An Orleans County man was charged by state Department of Environmental Conservation officers recently for dumping asbestos-laden materials in a state wildlife management area.
That incident and others concerning state conservation officers were highlighted in A recent news release by the DEC. All specifics below were supplied by the DEC.
DEC Investigators Arrest Man for Dumping Asbestos on Wildlife Management Area -- Orleans County
"On Jan. 3, ECOs charged a man for dumping asbestos-laden materials on state land after a seven-month-long investigation. Carl J. Rivers, 49, from Albion, was arrested on felony charges of endangering public health, safety, or the environment in the 3rd degree, a Class E felony, as well as a violation level charges of unlawfully disposing of solid waste in Tonawanda Wildlife Management Area in the town of Alabama.

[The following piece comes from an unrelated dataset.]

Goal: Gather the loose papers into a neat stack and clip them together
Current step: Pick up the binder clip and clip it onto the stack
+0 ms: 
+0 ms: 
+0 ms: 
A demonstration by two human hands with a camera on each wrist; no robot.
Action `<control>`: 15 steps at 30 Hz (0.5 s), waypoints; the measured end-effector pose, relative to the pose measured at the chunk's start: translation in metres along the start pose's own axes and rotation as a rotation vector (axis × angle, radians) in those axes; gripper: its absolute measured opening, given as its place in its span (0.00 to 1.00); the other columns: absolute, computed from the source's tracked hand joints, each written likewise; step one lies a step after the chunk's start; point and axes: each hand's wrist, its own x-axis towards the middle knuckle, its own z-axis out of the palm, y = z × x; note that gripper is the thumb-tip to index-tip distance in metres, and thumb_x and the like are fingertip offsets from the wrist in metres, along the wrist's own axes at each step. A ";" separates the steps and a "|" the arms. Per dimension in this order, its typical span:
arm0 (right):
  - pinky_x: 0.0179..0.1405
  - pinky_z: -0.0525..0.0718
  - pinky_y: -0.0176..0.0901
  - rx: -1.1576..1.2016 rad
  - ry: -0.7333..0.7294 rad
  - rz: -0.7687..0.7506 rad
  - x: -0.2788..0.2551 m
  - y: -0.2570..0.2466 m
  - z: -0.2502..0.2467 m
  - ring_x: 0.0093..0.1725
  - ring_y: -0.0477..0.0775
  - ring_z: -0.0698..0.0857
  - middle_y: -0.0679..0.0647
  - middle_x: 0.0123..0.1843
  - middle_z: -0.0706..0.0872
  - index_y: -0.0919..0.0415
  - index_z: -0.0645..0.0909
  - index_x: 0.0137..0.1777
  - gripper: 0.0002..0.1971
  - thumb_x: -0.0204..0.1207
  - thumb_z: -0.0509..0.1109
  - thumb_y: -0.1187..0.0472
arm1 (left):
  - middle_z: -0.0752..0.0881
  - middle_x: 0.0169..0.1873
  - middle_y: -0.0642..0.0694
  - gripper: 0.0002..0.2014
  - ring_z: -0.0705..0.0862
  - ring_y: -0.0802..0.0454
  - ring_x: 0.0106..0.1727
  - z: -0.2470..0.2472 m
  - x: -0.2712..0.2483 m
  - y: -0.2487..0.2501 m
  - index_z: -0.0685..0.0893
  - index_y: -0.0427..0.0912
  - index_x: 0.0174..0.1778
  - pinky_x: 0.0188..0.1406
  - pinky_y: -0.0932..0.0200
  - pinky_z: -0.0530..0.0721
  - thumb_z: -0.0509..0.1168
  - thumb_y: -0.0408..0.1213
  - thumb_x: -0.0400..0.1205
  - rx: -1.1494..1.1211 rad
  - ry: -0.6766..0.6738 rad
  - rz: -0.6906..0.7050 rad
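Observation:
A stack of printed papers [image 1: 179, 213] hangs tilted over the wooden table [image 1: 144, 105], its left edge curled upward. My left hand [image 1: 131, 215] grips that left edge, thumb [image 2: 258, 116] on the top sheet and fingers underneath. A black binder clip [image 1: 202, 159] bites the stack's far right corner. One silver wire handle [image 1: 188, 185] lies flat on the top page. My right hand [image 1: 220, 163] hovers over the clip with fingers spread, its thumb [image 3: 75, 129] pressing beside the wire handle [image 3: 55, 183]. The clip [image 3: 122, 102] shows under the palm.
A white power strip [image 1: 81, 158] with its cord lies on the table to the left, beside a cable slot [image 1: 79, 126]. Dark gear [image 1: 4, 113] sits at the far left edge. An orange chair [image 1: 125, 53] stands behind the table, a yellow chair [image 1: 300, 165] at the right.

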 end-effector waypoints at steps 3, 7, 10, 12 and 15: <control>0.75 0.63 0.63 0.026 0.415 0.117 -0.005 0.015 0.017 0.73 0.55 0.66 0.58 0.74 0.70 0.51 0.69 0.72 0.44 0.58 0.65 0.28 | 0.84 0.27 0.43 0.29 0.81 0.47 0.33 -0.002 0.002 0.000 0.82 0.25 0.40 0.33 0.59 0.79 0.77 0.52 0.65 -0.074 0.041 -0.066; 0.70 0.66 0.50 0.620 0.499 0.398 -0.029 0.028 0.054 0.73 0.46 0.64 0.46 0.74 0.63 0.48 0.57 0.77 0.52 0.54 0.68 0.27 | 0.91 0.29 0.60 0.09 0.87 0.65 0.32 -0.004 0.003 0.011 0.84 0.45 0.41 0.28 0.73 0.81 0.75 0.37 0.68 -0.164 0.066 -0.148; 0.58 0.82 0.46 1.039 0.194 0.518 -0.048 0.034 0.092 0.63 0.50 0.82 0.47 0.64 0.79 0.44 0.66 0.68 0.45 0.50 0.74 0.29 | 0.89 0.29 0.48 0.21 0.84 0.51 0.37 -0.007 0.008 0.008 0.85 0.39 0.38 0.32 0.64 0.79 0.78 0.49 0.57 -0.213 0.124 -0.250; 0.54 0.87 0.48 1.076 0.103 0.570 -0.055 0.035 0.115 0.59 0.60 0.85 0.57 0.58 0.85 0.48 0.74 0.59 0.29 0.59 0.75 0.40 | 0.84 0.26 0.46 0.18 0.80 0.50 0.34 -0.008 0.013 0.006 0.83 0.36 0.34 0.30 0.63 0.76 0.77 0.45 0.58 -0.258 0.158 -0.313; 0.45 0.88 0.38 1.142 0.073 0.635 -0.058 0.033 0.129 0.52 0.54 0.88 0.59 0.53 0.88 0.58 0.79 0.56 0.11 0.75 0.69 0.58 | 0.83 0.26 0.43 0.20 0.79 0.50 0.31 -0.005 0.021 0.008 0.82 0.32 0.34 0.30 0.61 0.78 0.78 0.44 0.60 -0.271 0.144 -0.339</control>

In May 2018, ECO Gary Wilson was notified of an illegal dumpsite on Klossen Road. ECO Wilson investigated the dump site and immediately notified the DEC Spills unit and investigators with DEC's Bureau of Environmental Crimes Investigation (BECI) unit.
"Investigators from DEC's Division of Law Enforcement's Environmental Forensics Unit (EFU) and the State Department of Labor's Asbestos Control Team assisted with the case. DEC Spills unit hired a contractor to clean up and remove the hazardous debris, which was brought to a registered facility. Rivers, already in custody on an unrelated charge, was transported to the Town of Alabama Court for arraignment. The felony charge carries a maximum penalty of up to four years in prison and/or a fine up to $150,000.

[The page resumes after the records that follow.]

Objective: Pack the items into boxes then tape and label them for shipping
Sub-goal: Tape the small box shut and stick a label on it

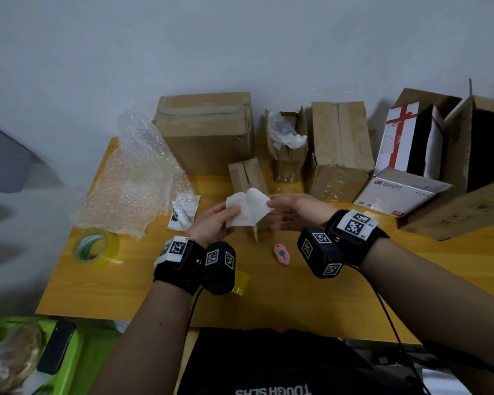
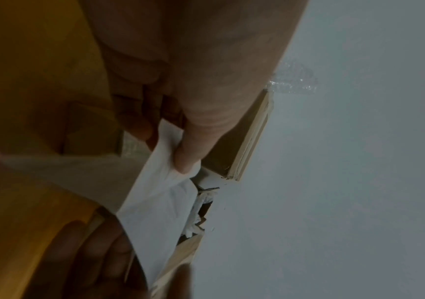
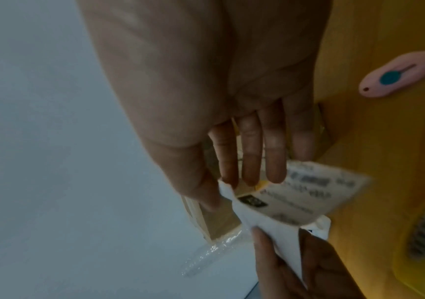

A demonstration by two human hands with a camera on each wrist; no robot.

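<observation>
Left to right I log crinkled bubble wrap (image 1: 137,178), a glossy yellowish tape roll (image 1: 95,246) and scuffed brown cartons (image 1: 208,132) on the wooden table (image 1: 268,295). My left hand (image 1: 211,223) and right hand (image 1: 294,208) each pinch an edge of a limp white shipping label (image 1: 247,208), held above the small box (image 1: 247,173). Its print is too blurred to read.
</observation>
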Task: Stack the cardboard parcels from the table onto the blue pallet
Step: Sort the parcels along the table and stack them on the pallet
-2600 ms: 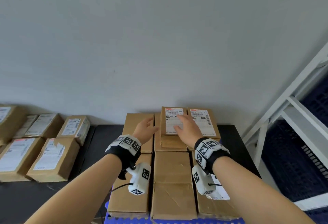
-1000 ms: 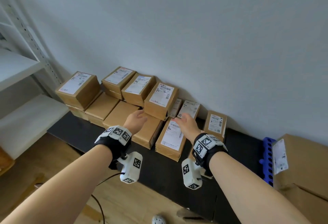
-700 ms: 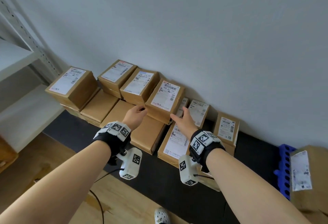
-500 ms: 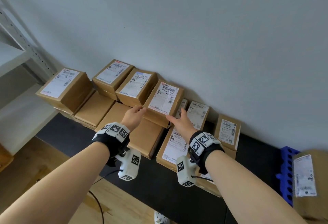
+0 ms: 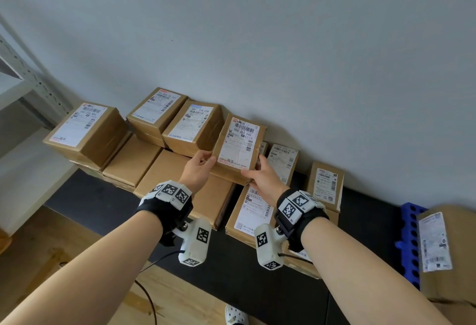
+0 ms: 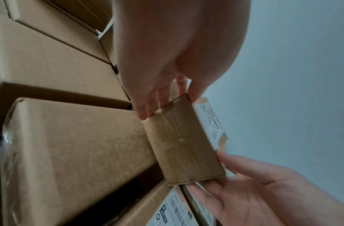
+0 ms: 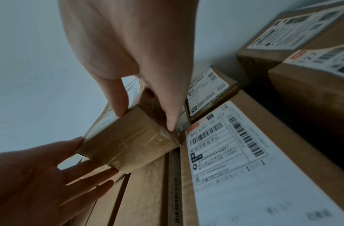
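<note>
Both hands, left hand and right hand, pinch one small label-topped brown cardboard parcel, with many parcels left on the black table.

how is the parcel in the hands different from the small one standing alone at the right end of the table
The held parcel is tilted, gripped at its near corners by the left hand and right hand; the lone parcel sits untouched. The held parcel sits above other boxes; the lone parcel stands apart on the black table. The held one looks larger. Both are brown cardboard with white shipping labels.
</note>
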Available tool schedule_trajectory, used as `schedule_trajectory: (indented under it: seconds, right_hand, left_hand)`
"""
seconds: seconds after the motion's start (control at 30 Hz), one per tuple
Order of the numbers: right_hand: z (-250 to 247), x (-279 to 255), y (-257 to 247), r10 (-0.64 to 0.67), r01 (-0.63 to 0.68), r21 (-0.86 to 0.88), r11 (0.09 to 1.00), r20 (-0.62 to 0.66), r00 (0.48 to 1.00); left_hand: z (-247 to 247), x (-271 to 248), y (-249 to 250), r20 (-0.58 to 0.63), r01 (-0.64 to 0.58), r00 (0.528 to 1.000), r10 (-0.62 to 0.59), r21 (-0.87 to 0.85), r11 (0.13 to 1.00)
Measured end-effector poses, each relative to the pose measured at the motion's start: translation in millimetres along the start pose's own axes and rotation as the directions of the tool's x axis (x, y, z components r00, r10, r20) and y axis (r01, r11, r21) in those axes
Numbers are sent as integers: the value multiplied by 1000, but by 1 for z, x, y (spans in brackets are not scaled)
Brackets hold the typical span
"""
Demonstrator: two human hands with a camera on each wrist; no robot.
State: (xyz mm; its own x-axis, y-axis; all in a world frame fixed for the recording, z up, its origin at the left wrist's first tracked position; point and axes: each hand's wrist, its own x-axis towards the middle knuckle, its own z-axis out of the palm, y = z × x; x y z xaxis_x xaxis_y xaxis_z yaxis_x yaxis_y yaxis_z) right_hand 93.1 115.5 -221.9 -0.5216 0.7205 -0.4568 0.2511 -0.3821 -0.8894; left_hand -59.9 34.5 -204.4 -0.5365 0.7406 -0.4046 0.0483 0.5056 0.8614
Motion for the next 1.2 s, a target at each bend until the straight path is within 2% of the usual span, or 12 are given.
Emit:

The violation carries a penalty of up to 15 days in jail and/or a fine of $1,500 to $15,000. The subject is due back in court on March 7. DEC was assisted in this case by the State Department of Labor -- Asbestos Control Bureau, the U.S. EPA, and the New York State Police.”
"On Dec. 29, ECO Joshua Crain received multiple complaints about an individual posting guided waterfowl hunts on social media in the Yates County area. ECO Crain determined that this individual was not licensed to guide hunts in New York, and photos showed an over-the-limit take of waterfowl.
Over the next several days, ECO Crain compiled more evidence and attempted to locate the subject. On Jan. 1, ECO Crain located the individual guiding a group of five hunters on Seneca Lake in the town of Torrey. Because of the size of the hunting party, ECO Ron Gross responded to the area to assist.
" The hunting party was approached by the ECOs and the officers conducted a compliance check. One hunter was charged with possessing a shotgun capable of holding more than three rounds while waterfowl hunting, and a second hunter was charged with hunting wildlife without a valid license and possessing a shotgun capable of holding more than three rounds while waterfowl hunting.